Please refer to the docs/ directory for additional diagrams (including the architecture diagram for Kubernetes-based deployments) and a high-level description of the platform's core components.

Docker Swarm Architecture Diagram

Running the Unit Tests

The run_unit_tests_swarm.sh file in the project root directory will run all Golang unit tests.

If you set the VERBOSE environment variable to any non-empty value (e.g., VERBOSE=1), then debug logging will be enabled during the unit tests.

There is another script distributed-notebook/distributed_notebook/tests/run_unit_tests.sh which will run the Python unit tests.

System Installation

Prerequisites

Ensure you have the following installed:

  • Docker & Docker Compose (for single-node deployments)

  • NVIDIA Container Toolkit (optional for GPU support)

  • Docker Swarm or Kubernetes (optional for large-scale deployments)

For instructions concerning the setup and installation of distributed-notebook on either a single machine or on a cluster, please refer to the setup directory.

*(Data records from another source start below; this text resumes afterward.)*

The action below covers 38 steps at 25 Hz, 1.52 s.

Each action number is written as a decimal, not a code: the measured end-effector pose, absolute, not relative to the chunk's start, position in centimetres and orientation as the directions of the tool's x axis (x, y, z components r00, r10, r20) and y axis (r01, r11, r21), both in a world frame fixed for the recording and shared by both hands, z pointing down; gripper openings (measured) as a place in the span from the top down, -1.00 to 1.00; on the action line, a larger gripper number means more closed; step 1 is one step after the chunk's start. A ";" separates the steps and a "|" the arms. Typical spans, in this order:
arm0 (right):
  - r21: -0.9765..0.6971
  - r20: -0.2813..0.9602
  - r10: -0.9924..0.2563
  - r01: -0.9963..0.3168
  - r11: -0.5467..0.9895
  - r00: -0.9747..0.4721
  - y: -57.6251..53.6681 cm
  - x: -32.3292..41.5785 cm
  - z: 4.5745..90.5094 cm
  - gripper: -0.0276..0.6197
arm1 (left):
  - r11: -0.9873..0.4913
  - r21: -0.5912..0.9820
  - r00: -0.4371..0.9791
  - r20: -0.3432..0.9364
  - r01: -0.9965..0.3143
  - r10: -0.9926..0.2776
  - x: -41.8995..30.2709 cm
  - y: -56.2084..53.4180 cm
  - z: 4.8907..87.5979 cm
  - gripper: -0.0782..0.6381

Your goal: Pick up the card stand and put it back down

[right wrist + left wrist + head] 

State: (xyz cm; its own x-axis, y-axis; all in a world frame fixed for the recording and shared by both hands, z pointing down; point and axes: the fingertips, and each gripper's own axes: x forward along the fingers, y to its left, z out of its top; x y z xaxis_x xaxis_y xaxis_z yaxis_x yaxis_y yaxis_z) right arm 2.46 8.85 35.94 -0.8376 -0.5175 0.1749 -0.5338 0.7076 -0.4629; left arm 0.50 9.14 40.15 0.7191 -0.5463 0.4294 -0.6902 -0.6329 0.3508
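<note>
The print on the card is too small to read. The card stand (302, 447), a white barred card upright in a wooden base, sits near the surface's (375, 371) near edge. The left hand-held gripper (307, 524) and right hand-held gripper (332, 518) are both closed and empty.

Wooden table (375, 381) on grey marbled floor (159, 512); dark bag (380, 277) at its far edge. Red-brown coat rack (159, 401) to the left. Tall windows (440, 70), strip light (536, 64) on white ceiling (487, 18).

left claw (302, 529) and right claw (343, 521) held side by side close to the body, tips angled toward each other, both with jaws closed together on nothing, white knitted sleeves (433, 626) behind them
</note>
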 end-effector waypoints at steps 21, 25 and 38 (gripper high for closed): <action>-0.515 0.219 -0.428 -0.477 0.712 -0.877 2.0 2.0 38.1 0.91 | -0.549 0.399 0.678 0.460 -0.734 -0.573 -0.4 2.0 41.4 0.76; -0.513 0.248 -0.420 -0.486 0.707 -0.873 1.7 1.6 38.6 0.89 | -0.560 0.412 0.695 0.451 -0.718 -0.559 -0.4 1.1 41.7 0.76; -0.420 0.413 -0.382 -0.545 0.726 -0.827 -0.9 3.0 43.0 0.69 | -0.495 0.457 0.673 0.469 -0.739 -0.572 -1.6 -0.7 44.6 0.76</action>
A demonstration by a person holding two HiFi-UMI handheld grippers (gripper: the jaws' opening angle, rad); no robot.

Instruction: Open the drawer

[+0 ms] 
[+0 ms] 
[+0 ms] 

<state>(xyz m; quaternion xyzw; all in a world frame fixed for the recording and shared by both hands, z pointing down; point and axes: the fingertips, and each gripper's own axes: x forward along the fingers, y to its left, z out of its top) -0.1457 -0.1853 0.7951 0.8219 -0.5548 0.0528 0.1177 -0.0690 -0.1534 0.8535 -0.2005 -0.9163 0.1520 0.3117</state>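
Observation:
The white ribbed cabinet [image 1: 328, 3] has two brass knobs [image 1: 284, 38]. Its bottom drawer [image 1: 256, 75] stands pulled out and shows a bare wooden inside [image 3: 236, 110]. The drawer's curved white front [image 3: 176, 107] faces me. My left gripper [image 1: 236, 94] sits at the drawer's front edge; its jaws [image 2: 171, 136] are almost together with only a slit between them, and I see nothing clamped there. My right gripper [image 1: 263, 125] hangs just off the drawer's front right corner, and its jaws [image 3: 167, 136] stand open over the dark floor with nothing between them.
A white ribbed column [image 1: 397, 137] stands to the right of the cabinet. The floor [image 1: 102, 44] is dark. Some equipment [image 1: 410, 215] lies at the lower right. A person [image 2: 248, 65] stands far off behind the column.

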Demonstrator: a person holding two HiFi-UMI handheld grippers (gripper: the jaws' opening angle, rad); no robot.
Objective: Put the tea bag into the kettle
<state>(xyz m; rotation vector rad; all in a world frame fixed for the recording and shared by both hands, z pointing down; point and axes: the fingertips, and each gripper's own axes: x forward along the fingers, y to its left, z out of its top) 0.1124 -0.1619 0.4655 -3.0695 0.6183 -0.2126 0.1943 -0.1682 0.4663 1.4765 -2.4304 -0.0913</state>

This system was largely developed, tested, and evaluated on WSL2 and Ubuntu (on AWS EC2).

WSL2

The WSL2 development environment was as follows:

  • Docker: Docker version 27.2.0, build 3ab4256
  • Go: go version go1.22.9 linux/amd64
  • Python: Python 3.12.6
  • Protoc: libprotoc 27.2
  • Microsoft Windows Version 22H2 (OS Build 19045.5487)
    • 10.0.19045.5487
  • WSL version: 2.4.11.0
  • Kernel version: 5.15.167.4-1
  • WSLg version: 1.0.65
  • WSL Distro: Ubuntu 22.04.5 LTS
    • Distributor ID: Ubuntu
    • Description: Ubuntu 22.04.5 LTS
    • Release: 22.04
    • Codename: jammy
$ nvidia-smi --version
NVIDIA-SMI version  : 565.77.01
NVML version        : 565.77
DRIVER version      : 566.36
CUDA Version        : 12.7

AWS EC2

The AWS EC2 development and evaluation environment was as follows:

  • Docker: Docker version 27.3.1, build ce12230
  • Go: go version go1.22.9 linux/amd64
  • Python: Python 3.12.6
  • Protoc: libprotoc 27.2
$ lsb_release -a
Distributor ID: Ubuntu
Description:    Ubuntu 24.04.1 LTS
Release:        24.04
Codename:       noble

Remote Storage

Jupyter kernel state can be persisted to one of several remote storage options, including AWS S3, HDFS, and Redis.

AWS S3

The system was developed, tested, and evaluated on AWS EC2. In order to grant the kernels access to AWS S3 buckets, we created an IAM role with access to the necessary AWS S3 buckets. All the EC2 instances we used were assigned this IAM role, thereby providing access to the AWS S3 bucket to all kernels running on/within the EC2 virtual machines.

If you wish to use AWS S3 for intermediate storage but are not running on AWS S3, then you must find another means to configure the various AWS clients.

Environment Variables

One option is to modify the DockerInvoker struct to set the following environment variables: AWS_ACCESS_KEY_ID, AWS_SECRET_ACCESS_KEY, AWS_SESSION_TOKEN, and AWS_WEB_IDENTITY_TOKEN_FILE. The last one (AWS_WEB_IDENTITY_TOKEN_FILE) is probably not required.

The DockerInvoker struct is implemented in local_daemon/invoker/invoker.go. The DockerInvoker struct is created by the LocalScheduler, which is defined in local_daemon/daemon/local_daemon.go.

This option should work, but there are security risks associated with passing in these values as environment variables.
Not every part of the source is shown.